WHAT IS BEING ASKED:
Check each line of the data, and copy those where "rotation" appears.

○ ○ ○ ○

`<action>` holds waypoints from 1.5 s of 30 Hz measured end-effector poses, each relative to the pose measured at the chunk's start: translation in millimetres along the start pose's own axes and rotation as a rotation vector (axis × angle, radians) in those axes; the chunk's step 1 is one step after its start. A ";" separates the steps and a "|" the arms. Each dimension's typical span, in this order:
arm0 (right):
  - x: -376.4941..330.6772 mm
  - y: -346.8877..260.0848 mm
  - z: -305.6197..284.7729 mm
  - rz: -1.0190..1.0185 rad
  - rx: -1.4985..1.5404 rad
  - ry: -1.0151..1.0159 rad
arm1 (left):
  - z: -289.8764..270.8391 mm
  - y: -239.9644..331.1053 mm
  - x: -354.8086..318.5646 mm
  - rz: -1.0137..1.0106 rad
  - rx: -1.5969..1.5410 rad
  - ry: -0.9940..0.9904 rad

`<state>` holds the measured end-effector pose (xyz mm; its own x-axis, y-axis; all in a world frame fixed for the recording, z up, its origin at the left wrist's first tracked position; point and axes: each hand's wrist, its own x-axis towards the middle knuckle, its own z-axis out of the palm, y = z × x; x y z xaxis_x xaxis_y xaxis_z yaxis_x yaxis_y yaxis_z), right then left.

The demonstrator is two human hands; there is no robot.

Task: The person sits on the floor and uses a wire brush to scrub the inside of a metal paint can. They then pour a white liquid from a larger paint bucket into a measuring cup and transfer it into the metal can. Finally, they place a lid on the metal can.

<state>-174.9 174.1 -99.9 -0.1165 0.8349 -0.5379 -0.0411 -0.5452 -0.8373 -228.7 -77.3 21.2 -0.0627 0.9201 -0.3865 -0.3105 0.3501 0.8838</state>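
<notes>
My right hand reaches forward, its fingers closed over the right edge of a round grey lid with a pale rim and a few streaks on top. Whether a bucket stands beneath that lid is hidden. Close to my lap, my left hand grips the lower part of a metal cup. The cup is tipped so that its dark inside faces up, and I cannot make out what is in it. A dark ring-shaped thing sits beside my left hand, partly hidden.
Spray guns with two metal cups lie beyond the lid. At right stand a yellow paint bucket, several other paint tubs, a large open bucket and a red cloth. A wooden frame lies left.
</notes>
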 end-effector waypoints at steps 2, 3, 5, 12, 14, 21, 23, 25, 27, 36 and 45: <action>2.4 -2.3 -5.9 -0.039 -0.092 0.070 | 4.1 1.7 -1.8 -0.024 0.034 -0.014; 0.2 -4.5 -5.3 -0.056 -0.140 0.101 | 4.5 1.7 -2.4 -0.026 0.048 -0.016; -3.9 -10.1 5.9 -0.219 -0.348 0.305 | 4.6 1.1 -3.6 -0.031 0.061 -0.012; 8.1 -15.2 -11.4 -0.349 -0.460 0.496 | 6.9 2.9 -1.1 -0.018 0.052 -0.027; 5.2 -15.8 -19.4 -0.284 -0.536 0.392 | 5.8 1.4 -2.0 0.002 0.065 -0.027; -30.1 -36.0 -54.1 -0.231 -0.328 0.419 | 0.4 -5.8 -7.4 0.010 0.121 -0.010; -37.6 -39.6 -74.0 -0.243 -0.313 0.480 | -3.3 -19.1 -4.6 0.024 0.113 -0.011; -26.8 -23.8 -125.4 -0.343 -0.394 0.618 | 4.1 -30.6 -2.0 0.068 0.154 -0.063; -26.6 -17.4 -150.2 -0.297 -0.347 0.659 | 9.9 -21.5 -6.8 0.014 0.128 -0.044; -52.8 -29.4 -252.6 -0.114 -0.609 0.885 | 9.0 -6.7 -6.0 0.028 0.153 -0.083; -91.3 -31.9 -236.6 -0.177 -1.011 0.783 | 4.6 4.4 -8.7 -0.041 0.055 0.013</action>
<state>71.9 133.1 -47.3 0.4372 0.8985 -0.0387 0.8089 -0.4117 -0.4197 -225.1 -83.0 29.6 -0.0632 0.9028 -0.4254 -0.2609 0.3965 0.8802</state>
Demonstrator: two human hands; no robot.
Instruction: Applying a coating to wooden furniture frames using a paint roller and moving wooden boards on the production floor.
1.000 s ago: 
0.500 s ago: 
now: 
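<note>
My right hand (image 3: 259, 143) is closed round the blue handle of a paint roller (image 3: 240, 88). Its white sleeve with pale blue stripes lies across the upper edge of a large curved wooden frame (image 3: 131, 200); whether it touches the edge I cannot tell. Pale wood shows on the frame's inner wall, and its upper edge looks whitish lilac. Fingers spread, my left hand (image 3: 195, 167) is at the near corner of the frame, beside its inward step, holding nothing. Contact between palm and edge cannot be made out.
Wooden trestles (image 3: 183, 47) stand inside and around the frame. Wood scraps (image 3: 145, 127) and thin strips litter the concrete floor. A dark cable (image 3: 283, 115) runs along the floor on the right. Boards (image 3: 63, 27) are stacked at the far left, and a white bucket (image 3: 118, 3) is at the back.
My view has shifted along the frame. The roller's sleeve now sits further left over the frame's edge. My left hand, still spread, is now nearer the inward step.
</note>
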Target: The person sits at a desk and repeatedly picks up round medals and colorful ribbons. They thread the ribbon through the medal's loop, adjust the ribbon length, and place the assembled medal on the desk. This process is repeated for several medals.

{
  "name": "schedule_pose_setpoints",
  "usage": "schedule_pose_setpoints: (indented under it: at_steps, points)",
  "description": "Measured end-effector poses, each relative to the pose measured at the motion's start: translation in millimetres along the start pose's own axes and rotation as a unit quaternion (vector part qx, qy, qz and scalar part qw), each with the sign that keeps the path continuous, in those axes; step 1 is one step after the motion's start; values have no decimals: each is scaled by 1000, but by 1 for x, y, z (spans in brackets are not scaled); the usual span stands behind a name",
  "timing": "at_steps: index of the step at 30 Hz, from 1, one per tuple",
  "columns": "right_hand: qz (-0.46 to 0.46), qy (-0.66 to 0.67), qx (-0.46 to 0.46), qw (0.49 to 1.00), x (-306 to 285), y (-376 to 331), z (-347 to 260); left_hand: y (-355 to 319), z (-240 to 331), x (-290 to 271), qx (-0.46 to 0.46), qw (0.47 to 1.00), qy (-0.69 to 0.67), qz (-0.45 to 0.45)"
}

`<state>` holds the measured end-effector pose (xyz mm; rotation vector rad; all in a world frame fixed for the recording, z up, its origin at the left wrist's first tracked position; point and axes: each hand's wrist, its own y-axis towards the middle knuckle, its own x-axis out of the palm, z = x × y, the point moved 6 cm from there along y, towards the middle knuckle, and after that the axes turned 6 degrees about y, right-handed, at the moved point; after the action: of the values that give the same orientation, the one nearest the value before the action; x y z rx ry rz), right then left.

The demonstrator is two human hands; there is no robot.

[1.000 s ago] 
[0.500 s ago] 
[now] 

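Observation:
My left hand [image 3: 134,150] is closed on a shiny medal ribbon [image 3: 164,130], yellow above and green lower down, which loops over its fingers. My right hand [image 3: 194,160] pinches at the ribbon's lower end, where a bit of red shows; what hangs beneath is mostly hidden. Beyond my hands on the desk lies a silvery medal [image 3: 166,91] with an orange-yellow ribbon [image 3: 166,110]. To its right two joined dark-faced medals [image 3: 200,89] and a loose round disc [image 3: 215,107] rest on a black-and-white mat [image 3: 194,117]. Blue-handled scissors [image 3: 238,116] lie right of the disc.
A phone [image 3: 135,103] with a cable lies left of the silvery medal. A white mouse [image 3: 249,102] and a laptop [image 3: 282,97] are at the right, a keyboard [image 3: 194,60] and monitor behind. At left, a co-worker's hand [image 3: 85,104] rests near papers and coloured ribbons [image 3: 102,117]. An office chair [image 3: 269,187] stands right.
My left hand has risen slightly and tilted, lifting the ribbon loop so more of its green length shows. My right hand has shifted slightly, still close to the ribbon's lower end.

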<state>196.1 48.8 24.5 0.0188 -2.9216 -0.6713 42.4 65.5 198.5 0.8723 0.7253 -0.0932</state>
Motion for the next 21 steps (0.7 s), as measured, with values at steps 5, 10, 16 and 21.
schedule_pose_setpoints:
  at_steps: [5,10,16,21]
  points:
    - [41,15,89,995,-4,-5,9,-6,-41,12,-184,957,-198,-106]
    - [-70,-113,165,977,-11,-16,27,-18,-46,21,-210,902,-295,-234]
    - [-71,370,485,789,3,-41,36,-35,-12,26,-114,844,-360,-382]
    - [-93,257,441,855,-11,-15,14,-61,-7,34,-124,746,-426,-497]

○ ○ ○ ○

OUTPUT OF THE EXERCISE:
`<action>` holds waypoints from 1.5 s of 30 Hz measured end-effector poses, each relative to the pose measured at the chunk's start: translation in millimetres along the start pose's own axes and rotation as a rotation vector (axis × angle, radians) in those axes; the chunk's step 1 is one step after its start. A ";" separates the steps and a "|" the arms. Each dimension's typical span, in this order:
  "description": "Measured end-effector poses, each relative to the pose measured at the motion's start: translation in millimetres along the start pose's own axes and rotation as a unit quaternion (vector part qx, qy, qz and scalar part qw), each with the sign that keeps the path continuous, in those axes; step 1 is one step after the motion's start; values have no decimals: each is scaled by 1000, but by 1 for x, y, z (spans in brackets are not scaled); the usual span stands behind a name",
`<state>` holds the measured end-effector pose (xyz mm; rotation vector rad; all in a world frame fixed for the recording, z up, its origin at the left wrist's first tracked position; point and axes: each hand's wrist, its own y-axis towards the middle knuckle, its own x-axis out of the palm, z = x × y, the point moved 6 cm from there along y, towards the middle knuckle, and after that the axes turned 6 degrees about y, right-handed, at the moved point; after the action: of the values that give the same orientation, the one nearest the value before the action; x y z rx ry rz), right then left.

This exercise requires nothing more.